Section 3 presents the base model. The base model is a two-market agent-based model where simulated fund managers make investment decisions based on the mean variance framework, Markowitz world (1952).
Section 4 presents the extended model where risk is determined by fund manager losses instead of solely variance and covariance, the Friedman and Abraham world (2009). Both the base and extended models are agent-based and share common characteristics such as price pressure, the use of leverage, and a mean-reverting alpha. The underlying difference is the measurement of risk.
Section 5explains the simulation setup. I simulate the Markowitz and the Friedman and Abraham (FA) world in two phases, autarky and globalization. In the autarky phase there exist two markets and two populations of ‘local managers’. Local managers are confined to investing in their local market. For example, there exists a set of local managers purely investing in the Brazilian market and another set investing in the Indian market. In the globalization phase, I add a population of ‘global managers’ who invest in both markets. A realistic analogy would include Brazil and India opening up their financial markets to investors in New York. In both the Markowitz and FA worlds I study how the global managers affect price dynamics relative to the autarky case.

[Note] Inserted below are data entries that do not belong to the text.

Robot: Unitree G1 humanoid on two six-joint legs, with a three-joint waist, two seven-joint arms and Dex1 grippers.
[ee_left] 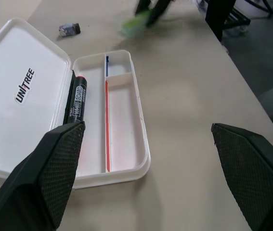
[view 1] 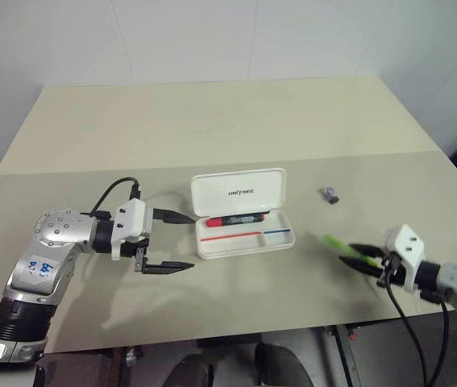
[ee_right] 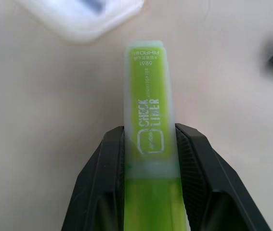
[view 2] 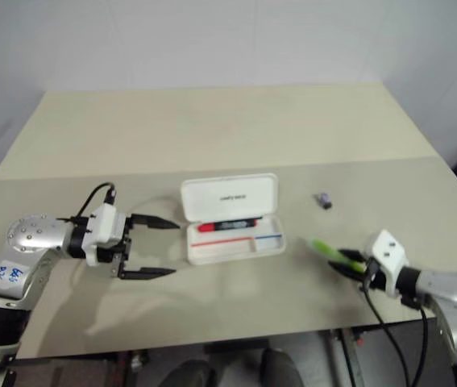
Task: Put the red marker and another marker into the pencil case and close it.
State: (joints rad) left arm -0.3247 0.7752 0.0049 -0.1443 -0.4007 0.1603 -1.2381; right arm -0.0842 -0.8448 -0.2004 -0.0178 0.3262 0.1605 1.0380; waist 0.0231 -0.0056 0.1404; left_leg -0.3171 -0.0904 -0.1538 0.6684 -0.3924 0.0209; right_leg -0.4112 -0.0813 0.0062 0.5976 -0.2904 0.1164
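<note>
Lime-green highlighter sits pinched between the right gripper's fingers, right of the open white pencil case. Red marker lies inside it. Left gripper hovers beside the case, jaws spread wide.

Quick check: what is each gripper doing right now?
Left gripper: open, holding nothing.
Right gripper: fingers shut on the lime-green marker.

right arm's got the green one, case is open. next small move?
Probably carry the green marker, clamped in the right gripper, left toward the open pencil case. The red marker already lies inside and the front compartment looks free; the left gripper is open beside it.
</note>
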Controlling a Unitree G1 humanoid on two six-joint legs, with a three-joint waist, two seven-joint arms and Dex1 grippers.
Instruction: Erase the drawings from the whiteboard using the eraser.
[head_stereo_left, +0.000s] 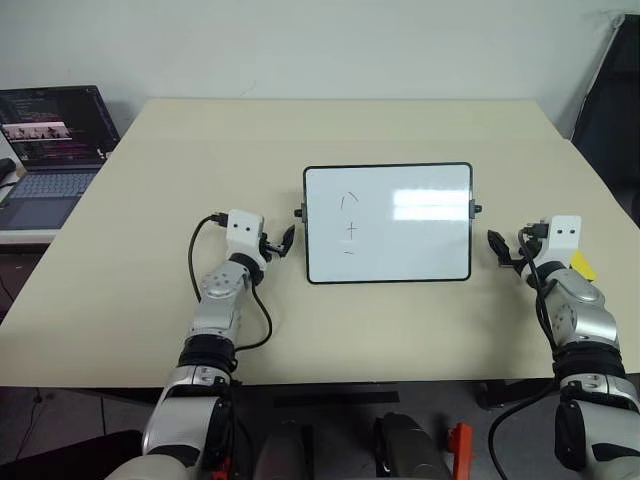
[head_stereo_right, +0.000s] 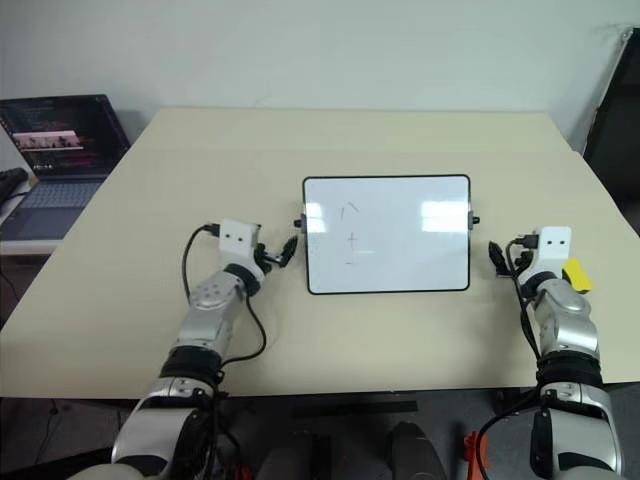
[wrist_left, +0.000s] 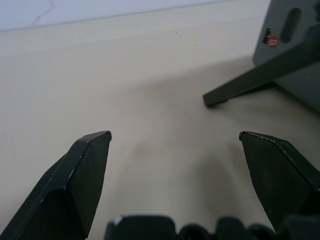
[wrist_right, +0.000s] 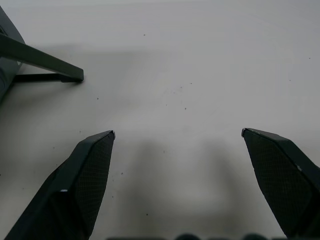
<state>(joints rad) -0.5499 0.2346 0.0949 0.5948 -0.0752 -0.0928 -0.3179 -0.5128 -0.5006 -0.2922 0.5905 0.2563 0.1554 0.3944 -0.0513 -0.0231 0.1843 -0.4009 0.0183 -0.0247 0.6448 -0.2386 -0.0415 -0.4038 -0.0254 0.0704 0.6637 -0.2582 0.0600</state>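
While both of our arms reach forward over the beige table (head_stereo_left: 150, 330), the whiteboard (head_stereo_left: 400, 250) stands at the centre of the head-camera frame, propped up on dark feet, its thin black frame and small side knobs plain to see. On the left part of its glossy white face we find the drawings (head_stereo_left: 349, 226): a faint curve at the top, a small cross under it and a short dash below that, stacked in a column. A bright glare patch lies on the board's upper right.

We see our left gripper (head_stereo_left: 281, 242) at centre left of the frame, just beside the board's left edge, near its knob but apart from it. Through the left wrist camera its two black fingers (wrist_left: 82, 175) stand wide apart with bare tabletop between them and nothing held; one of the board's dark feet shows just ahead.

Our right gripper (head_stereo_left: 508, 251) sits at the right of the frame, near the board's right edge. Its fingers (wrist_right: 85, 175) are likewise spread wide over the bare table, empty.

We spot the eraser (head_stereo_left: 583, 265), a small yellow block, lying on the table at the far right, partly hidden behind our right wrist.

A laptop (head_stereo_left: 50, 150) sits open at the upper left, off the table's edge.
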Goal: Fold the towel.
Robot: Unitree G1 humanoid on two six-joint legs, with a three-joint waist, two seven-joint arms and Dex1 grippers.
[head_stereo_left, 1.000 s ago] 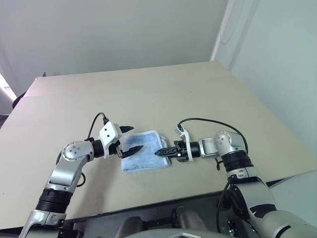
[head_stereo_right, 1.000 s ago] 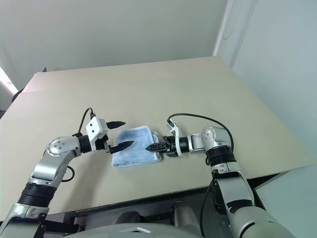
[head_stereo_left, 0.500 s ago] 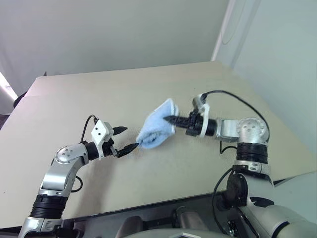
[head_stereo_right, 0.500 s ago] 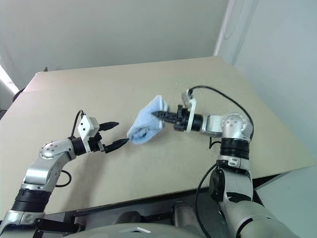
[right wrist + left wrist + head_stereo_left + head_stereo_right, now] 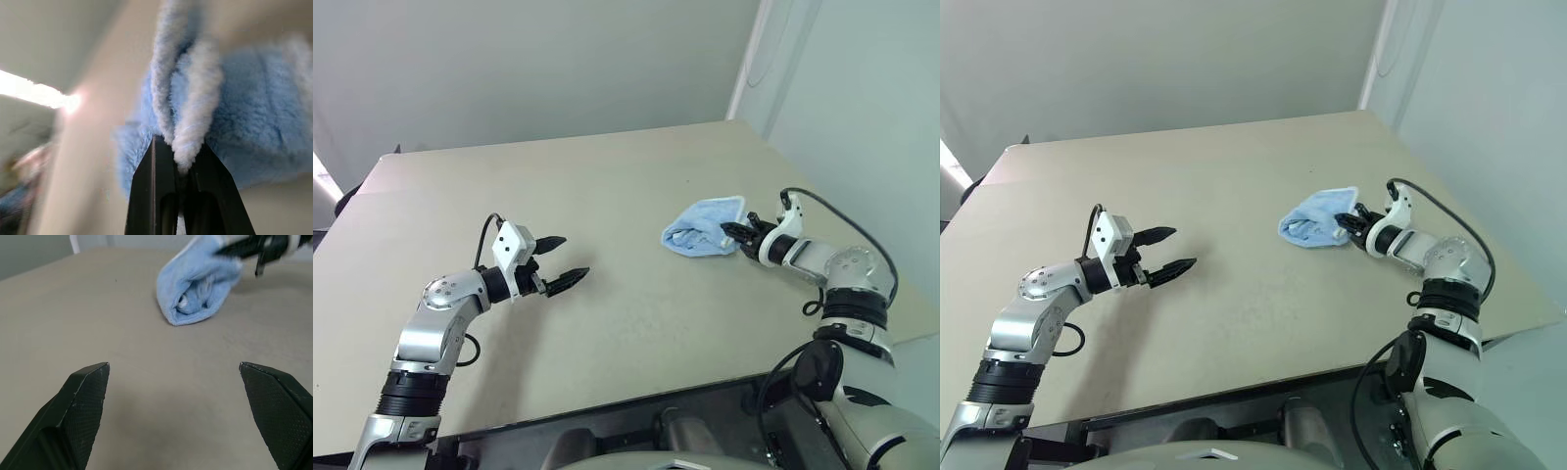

Section 6presents the results. Fig. 2 displays the price plots for the autarky and globalization phase of the Markowitz model. The difference between the three plots is the percentage of global managers who make up the market.1 Relative to the autarky case, global managers increase volatility and correlation but also return. None of the price plots reveal frequent global financial crises. Fig. 3 shows the price plots for both the autarky and globalization phase of the FA model. It can be seen that global managers are a stabilizing force in smaller numbers, but destabilizing in larger numbers. In a world where risk is based on losses the ability to diversify leads global managers to become less risk averse and thus take on excessive leverage. In markets where global managers exist in smaller numbers, the additional leverage global managers add to the system is minimal and the effect of spreading risk over two markets dominates, thereby stabilizing both markets. However, global managers in larger numbers can lead to excessive overexposure resulting in too much leverage in the system. Therefore, as losses mount, which they always do, global managers need to sell fast. They can only deleverage so much in one market and end up selling in both markets, increasing the price of risk in both markets, and accelerating the decline in asset prices even further, creating global financial crises.
The implication of these results are first, that policy makers should be cognizant of any widespread risk reducing strategy because it will create more risk in the future. In addition, capital control policy should be formed based on this optimal number of global managers relative to local managers.
Concluding remarks are collected in Section 7. Appendix A gathers details about implementations and presents supplementary data analysis.